If a line in the data holds "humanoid", copy that line out in full.

(Data records)

※ ※ ※

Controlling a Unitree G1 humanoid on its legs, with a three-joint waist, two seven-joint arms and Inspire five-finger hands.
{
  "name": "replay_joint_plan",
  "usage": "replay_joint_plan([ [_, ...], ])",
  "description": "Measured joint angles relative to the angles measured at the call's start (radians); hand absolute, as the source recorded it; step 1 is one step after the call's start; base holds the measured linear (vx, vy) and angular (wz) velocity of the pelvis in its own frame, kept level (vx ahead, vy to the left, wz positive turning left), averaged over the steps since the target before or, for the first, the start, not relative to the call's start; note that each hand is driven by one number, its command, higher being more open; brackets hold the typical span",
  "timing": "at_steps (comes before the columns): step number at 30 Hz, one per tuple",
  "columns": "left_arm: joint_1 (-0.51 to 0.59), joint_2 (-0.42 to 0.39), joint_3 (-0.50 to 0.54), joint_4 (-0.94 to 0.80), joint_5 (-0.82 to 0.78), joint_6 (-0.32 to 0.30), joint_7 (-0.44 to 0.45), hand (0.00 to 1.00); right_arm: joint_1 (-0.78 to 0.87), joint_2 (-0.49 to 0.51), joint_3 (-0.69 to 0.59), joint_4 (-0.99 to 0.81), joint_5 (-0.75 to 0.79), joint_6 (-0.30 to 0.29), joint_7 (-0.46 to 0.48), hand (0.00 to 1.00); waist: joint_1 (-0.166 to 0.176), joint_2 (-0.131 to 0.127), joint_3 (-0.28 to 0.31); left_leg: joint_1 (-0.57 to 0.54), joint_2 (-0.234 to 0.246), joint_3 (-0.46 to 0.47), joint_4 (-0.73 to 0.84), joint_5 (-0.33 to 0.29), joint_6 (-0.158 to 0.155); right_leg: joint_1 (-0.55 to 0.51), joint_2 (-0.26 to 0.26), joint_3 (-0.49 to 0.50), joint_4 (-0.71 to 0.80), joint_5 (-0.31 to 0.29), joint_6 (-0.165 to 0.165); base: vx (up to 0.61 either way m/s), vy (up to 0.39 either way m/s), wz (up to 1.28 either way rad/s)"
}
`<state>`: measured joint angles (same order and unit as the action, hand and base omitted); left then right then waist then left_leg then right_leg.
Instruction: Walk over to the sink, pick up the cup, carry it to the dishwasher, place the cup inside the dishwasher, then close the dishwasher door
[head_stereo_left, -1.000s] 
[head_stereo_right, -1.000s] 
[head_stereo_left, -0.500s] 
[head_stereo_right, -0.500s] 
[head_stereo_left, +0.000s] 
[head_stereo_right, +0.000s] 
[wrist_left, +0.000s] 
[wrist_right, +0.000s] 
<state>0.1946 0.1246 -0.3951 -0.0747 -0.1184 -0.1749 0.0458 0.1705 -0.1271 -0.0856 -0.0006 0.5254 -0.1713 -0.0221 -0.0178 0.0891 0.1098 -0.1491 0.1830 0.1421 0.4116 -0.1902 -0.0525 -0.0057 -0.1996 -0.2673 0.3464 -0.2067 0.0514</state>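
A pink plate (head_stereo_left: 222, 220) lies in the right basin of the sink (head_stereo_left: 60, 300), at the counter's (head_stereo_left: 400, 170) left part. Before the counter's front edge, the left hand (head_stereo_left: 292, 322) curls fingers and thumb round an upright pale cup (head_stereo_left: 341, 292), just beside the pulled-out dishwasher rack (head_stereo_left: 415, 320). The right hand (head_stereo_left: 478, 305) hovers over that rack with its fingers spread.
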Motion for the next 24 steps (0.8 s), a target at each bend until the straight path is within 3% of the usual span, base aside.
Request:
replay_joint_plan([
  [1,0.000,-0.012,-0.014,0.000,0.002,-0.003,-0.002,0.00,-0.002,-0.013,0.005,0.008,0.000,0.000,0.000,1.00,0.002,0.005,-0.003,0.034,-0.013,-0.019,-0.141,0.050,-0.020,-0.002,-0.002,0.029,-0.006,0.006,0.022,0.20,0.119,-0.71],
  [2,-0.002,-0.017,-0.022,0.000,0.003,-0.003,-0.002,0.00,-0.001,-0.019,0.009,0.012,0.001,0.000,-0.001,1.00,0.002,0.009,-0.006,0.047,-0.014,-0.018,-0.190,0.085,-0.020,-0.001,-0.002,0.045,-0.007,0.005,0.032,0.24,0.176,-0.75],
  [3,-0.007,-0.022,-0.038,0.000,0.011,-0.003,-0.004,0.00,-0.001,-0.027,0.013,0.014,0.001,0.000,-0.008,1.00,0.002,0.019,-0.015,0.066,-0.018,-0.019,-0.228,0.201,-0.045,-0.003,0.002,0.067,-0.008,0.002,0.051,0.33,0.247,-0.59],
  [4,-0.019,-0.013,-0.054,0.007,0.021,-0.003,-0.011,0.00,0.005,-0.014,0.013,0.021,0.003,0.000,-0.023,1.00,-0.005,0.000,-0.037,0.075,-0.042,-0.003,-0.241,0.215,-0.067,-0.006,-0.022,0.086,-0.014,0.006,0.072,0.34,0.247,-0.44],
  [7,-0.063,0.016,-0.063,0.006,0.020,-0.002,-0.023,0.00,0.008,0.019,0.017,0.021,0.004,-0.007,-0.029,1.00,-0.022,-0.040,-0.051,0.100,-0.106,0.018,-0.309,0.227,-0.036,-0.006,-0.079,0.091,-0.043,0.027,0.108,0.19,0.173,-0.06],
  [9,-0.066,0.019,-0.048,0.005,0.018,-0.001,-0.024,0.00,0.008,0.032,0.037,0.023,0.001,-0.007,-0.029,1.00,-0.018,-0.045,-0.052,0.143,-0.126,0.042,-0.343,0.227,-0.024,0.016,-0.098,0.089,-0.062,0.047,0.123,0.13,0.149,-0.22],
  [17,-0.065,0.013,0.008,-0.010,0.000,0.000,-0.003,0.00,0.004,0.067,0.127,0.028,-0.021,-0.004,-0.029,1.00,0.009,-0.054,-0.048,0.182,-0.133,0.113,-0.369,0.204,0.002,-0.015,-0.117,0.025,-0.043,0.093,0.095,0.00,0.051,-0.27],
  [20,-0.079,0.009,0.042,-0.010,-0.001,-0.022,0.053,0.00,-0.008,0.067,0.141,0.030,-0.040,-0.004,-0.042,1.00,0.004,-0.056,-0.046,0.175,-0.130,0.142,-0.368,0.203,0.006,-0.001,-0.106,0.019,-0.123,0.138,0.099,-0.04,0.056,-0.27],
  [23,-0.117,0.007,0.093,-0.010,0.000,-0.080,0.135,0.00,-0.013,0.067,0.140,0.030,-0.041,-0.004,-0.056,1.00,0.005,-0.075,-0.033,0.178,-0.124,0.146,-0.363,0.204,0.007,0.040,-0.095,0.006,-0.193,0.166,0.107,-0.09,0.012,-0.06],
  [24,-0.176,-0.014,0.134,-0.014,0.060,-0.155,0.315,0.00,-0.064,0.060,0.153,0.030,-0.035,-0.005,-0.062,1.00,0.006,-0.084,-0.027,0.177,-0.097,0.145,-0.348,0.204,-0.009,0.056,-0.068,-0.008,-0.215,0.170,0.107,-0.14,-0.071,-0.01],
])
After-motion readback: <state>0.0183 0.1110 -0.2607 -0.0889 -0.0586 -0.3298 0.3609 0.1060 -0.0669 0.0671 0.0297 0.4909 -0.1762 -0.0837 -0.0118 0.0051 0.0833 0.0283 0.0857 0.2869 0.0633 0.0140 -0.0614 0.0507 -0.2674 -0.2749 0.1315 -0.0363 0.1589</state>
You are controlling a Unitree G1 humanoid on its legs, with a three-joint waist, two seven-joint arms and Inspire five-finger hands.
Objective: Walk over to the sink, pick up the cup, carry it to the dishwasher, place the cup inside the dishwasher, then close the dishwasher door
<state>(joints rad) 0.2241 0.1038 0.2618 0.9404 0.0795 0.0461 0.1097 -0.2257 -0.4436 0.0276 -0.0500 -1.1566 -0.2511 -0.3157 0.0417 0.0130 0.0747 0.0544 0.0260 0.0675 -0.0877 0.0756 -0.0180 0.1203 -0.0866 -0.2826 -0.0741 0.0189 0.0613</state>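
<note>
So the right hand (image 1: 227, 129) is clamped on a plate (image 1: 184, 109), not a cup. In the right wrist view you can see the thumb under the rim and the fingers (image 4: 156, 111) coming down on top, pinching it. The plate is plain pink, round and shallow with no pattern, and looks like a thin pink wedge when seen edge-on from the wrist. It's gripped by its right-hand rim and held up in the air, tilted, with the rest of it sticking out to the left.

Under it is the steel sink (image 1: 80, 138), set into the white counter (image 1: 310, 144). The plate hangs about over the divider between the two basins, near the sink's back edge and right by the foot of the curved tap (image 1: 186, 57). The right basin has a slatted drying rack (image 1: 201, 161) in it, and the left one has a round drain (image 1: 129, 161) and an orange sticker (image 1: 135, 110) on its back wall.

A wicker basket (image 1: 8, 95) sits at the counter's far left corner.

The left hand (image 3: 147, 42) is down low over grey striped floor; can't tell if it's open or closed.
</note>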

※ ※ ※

WRITTEN RESPONSE =
Controlling a Unitree G1 humanoid on its legs, with a three-joint waist, two seven-joint arms and Inspire five-finger hands.
You are controlling a Unitree G1 humanoid on its legs, with a three-joint waist, two seven-joint arms and Inspire five-finger hands.

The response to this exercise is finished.